WHAT IS NEEDED
Pictures stay out of the answer, but every line of the material must be restated exactly.

INFORMATION PROVIDED
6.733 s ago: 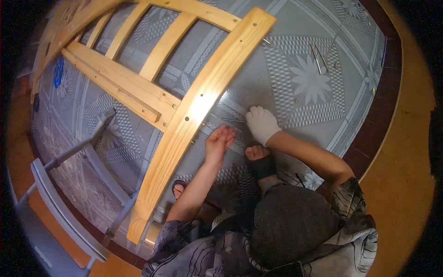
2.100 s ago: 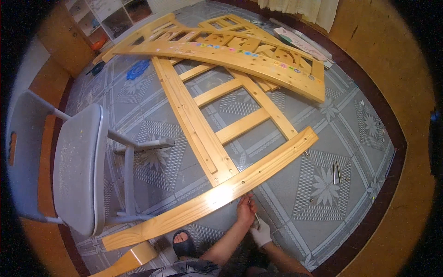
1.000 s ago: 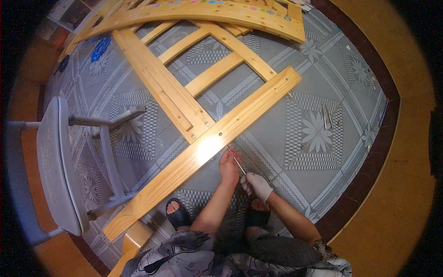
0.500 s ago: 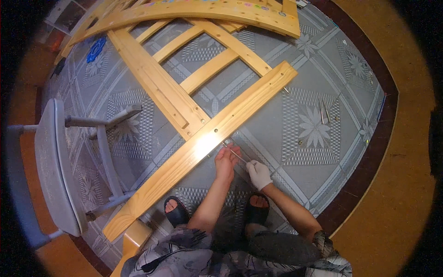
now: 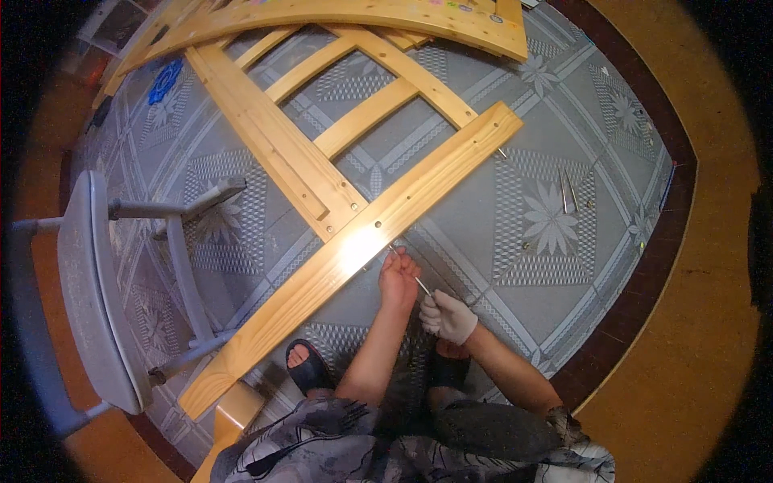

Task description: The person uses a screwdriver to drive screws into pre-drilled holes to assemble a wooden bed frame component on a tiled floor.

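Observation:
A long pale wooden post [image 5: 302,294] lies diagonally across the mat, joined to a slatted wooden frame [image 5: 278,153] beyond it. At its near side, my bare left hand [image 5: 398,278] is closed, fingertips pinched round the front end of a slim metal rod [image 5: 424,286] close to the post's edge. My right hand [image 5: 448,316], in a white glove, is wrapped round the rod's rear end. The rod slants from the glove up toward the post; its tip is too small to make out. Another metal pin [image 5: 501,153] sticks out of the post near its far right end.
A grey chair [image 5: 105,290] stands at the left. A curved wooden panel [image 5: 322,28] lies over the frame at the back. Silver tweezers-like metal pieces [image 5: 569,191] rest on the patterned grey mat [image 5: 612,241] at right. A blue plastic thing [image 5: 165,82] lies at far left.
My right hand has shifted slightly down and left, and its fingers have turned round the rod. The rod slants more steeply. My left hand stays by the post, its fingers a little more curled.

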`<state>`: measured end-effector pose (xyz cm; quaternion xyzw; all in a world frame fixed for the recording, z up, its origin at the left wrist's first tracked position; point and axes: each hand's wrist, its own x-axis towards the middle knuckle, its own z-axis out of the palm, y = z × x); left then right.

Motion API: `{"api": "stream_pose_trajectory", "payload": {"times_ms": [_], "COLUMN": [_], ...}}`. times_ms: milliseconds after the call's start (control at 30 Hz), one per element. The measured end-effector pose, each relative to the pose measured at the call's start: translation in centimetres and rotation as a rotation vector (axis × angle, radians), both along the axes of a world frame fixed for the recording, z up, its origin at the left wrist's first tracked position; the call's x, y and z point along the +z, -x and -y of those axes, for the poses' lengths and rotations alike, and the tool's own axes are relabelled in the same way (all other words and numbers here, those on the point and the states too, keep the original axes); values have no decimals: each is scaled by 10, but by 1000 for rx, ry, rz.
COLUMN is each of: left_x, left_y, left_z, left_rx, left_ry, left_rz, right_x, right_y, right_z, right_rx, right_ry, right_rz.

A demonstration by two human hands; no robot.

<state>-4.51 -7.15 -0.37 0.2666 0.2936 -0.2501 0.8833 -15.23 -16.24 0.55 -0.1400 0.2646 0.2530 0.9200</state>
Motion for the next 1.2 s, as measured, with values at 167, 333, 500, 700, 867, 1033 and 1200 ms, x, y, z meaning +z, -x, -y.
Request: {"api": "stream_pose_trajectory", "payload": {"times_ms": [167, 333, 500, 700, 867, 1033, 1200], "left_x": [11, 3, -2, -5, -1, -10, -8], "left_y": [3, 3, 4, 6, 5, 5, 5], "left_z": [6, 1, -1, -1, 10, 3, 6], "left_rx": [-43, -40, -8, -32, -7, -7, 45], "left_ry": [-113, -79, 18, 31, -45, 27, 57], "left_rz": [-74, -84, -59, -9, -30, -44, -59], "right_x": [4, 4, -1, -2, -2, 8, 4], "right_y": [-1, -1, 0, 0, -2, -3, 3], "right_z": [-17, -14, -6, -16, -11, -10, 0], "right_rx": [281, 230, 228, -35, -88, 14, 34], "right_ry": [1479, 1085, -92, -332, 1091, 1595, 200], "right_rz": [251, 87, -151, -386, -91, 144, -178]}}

RESPONSE
6.733 s ago: 
2.100 s ago: 
1.000 s ago: 
0.500 s ago: 
now: 

Task description: The person uses a screwdriver to drive screws into pre-drilled holes to assemble a wooden bed frame component on a tiled floor.

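Observation:
A long pale wooden post [image 5: 302,294] lies diagonally across the mat, joined to a slatted wooden frame [image 5: 278,153] beyond it. At its near side, my bare left hand [image 5: 398,278] is closed, fingertips pinched round the front end of a slim metal rod [image 5: 424,286] close to the post's edge. My right hand [image 5: 448,316], in a white glove, is wrapped round the rod's rear end. The rod slants from the glove up toward the post; its tip is too small to make out. Another metal pin [image 5: 501,153] sticks out of the post near its far right end.
A grey chair [image 5: 105,290] stands at the left. A curved wooden panel [image 5: 322,28] lies over the frame at the back. Silver tweezers-like metal pieces [image 5: 569,191] rest on the patterned grey mat [image 5: 612,241] at right. A blue plastic thing [image 5: 165,82] lies at far left.
My right hand has shifted slightly down and left, and its fingers have turned round the rod. The rod slants more steeply. My left hand stays by the post, its fingers a little more curled.
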
`<state>`: measured end-effector pose (xyz cm; quaternion xyzw; all in a world frame fixed for the recording, z up, its origin at the left wrist's first tracked position; point and axes: each hand's wrist, its own x-axis towards the middle knuckle, its own z-axis out of the palm, y = z × x); left then right.

Motion API: `{"api": "stream_pose_trajectory", "payload": {"times_ms": [_], "COLUMN": [_], ...}}`. times_ms: milliseconds after the call's start (control at 30 Hz), one per element. The measured end-effector pose, each relative to the pose measured at the call's start: translation in centimetres and rotation as a rotation vector (axis × angle, radians), both along the axes of a world frame fixed for the recording, z up, its origin at the left wrist's first tracked position; the call's x, y and z point along the +z, -x and -y of those axes, for the poses' lengths and rotations alike, and the tool's own axes are relabelled in the same way (all other words and numbers here, those on the point and the states too, keep the original axes); values have no decimals: each is scaled by 10, but by 1000 for rx, ry, rz.
COLUMN is each of: left_x, left_y, left_z, left_rx, left_ry, left_rz, right_x, right_y, right_z, right_rx, right_ry, right_rz.

A demonstration by two human hands; no robot.

<state>-4.51 -7.15 -0.37 0.2666 0.2936 -0.2501 0.8833 -15.23 -16.24 0.55 -0.1400 0.2646 0.2530 0.9200</state>
Motion for the next 1.2 s, as measured, with values at 167, 333, 500, 700, 867, 1033 and 1200 ms, x, y, z meaning +z, -x, -y.
Request: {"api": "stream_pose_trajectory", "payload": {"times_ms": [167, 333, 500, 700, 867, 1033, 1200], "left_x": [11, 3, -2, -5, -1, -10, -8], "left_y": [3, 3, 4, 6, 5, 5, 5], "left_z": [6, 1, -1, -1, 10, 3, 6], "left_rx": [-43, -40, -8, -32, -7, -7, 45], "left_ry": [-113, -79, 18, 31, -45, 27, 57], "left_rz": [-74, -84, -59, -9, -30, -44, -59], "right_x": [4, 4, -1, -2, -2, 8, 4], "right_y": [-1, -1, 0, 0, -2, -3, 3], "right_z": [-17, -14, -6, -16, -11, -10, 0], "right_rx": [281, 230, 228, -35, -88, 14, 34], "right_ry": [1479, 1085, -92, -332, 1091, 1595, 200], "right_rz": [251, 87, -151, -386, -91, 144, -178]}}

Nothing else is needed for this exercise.